Read the data, and whenever a line holds the word "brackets", report that line.
######
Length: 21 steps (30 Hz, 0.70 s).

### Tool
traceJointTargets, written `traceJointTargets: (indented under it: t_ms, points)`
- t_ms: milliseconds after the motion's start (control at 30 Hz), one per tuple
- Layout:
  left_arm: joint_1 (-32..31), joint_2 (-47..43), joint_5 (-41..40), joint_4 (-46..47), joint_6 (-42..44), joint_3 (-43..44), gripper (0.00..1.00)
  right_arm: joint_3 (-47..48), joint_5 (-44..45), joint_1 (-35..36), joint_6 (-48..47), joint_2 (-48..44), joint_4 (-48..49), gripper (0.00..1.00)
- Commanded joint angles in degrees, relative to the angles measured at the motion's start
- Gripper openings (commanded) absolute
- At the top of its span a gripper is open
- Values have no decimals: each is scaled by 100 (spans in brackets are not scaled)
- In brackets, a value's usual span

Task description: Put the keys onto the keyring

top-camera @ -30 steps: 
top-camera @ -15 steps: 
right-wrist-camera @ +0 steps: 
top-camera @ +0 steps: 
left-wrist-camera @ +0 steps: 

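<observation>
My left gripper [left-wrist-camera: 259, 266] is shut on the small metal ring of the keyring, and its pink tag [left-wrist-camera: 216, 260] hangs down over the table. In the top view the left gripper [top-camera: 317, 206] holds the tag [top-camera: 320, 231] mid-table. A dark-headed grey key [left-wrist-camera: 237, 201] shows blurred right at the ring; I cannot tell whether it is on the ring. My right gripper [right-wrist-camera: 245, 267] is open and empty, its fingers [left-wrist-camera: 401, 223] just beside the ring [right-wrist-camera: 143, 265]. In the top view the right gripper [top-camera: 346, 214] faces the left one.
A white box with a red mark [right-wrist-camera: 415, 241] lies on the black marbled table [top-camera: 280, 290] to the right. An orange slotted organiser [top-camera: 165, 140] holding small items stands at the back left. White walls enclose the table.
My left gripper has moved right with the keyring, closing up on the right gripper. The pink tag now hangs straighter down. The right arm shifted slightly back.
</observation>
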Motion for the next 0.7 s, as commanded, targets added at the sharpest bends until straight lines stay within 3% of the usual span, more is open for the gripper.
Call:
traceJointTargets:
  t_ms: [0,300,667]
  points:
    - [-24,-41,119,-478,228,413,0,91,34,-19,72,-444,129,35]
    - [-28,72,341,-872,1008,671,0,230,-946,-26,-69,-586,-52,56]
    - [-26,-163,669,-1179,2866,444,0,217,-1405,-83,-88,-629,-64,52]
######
## Response area
- Values have no decimals: each is scaled by 100 (spans in brackets are not scaled)
- In brackets, a value's usual span

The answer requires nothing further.